13. Instead of hiring Delores Umbridge as a Defence Against the Dark Arts teacher, Dumbledore would hire Susan Boyle.
14. She'd be very good at it, as she's used to dealing with trolls.
15. Harry's invisiblity cloak would be a ruinously expensive tartan cashmere shawl from Edinburgh Woollen Mill.
16. Instead of Dementors, the wizards in Azkaban would be guarded by mediocre Fringe street performers.
17. They would have a similarly soul-crushing effect.
18. The Quidditch World Cup would be held at Murrayfield, and special branded trams would be laid on to deal with the crowds.
19. The Triwizard tournament would be held at Pfeffermill Playing Fields.
20. And Hogwarts would have to share it with 61 Edinburgh University sports societies on the day because of a booking error.
21. Harry would compete against Flora Denniston from Glasgow's Bellahouston Academy of Magic.
22. And the first task would involve retrieving a golden Tunnock's Teacake from Duddingston Loch.
23. Most school Quidditch matches would end with someone headbutting someone else.
24. And half the school probably wouldn't talk to the other half because they support the "wrong" Quidditch team.
25. Portkeys would always be a can of Barr's Red Kola.
26. Rita Skeeter would write for The Skinny and The List.
27. The Yule Ball would actually be a banging ceildh.
28. Hermione would wow everyone by showing up with Hearts midfielder Jamie Walker.
29. Everyone would get absolutely scunnered by sneaking to the bogs to do shots of Glen's vodka and MD 20/20.
30. And Moaning Myrtle would keep edgy in exchange for a few fags.
31. The Great Hall would have tartan curtains from Remnant Kings on Bonnington Road.
32. Harry's patronus would be the ghost of Greyfriars Bobby.
33. Everyone would find it quite depressing.
34. Dumbledore would have a secret ambition to be a stand-up comedian.
35. Every year he'd put on a Free Fringe show called Dumb and Dumbledore in the Tron Bar basement.
36. No one would go.
37. Minerva McGonagall would spend her weekends having lunch with other posh ladies in Morningside.
38. And volunteering in the St Columba's Hospice charity shop.
39. While Professor Trelawney would leave after one term to run one of those crystals, candles, and incense emporiums on the Grassmarket.
40. Platform 9 ¾ would be almost impossible to find because of all the sodding escalators at Waverley station.
41. And the journey to school would be via the new Borders Railway.
42. Buckbeak would be called Buckfastbeak.
43. She would be half pigeon, half Shetland pony.
44. And Hagrid would keep her at Gorgie City Farm.
45. Gringott's would actually be the Museum on the Mound.
46. And Harry's gold would be on display to the public in a big pile, with a label saying: "What a million pounds (of gold) actually looks like".
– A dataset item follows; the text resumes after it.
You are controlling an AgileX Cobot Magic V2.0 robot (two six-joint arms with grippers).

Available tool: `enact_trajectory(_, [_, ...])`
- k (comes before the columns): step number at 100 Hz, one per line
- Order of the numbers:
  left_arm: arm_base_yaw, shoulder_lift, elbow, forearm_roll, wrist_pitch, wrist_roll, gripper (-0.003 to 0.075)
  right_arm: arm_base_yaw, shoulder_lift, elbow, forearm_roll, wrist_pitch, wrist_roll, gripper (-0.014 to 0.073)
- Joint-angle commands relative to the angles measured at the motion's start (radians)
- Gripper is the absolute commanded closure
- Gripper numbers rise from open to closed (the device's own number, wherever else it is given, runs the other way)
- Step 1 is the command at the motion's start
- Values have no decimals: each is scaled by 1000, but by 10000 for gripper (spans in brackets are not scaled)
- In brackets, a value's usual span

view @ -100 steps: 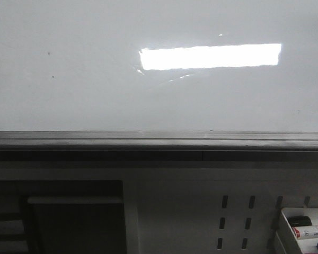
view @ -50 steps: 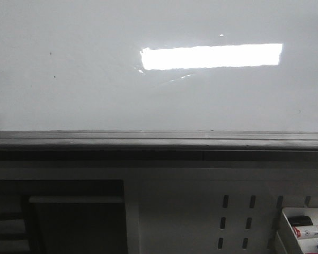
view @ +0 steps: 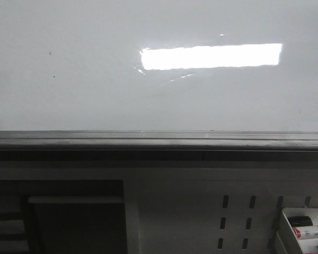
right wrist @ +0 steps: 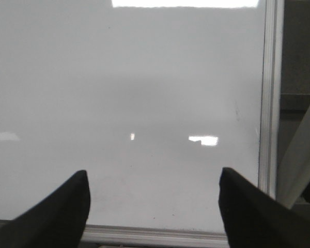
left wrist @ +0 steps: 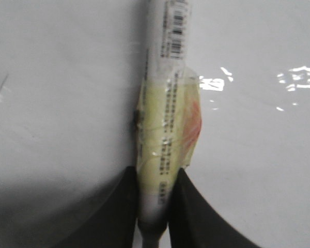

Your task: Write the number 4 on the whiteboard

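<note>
The whiteboard point(view: 95, 100) fills the upper front view, glossy white with a dark grey frame edge point(view: 159, 140) and a bright rectangular light reflection point(view: 211, 56). No drawn 4 shows on it, only tiny dark specks. Neither gripper appears in the front view. In the left wrist view my left gripper point(left wrist: 153, 178) is shut on a white marker point(left wrist: 165, 129) wrapped in yellowish tape, over the whiteboard point(left wrist: 57, 103); the marker's tip is out of view. In the right wrist view my right gripper point(right wrist: 154, 178) is open and empty above the whiteboard point(right wrist: 144, 103), near its frame corner.
Below the board's frame stands a white perforated panel with slots point(view: 236, 219). A white tray point(view: 286, 233) at the lower right holds markers point(view: 310, 232). A dark opening with a shelf point(view: 74, 211) lies at the lower left. The board's right frame point(right wrist: 268, 103) shows in the right wrist view.
The front view has shifted very slightly; nothing on the board has changed and no mark has appeared.
</note>
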Motion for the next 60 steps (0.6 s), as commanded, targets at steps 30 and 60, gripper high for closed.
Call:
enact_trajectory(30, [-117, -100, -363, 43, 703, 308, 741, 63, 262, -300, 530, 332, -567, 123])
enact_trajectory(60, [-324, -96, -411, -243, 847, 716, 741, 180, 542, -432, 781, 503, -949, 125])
47. The Hogwarts houses would be rewarded with trips to Cineworld in Fountainbridge.
48. And Greggs gift cards (if they'd done particularly well).
49. Before they did anything dangerous, first-years would have to visit The Risk Factory to learn about health and safety.
50. Mhairi Black would be Minister for Magic.
51. She would be caught getting MWI at Silk most weekends.
52. And Voldemort would bear a passing resemblance to ex-Scottish Labour leader Jim Murphy.
53. Instead of hiding in the Forest of Dean, Harry, Ron, and Hermione would hide out in Ravelston Woods.
54. They would be found by 1st Currie Brownies almost immediately, who would help them work towards their camping badge.
55. Molly Weasley would scream: "Gonnae no do that, ya bawsack!" before killing Bellatrix.
56. Madam Pomfrey would be fully funded by NHS Scotland.
57. And would also work part time at the sexual health clinic on Lauriston Place.
58. Harry's date with Cho Chang would take place at the Elephant House Café.
59. He would be very confused about the fact the café's toilet seat has his face on it.
61. No one would actually drink Butterbeer; they'd prefer Irn-Bru.
62. Bertie Bott's bean flavours would include haggis, Buckfast, and macaroni pie.
63. And all the Chocolate Frogs would be deep-fried.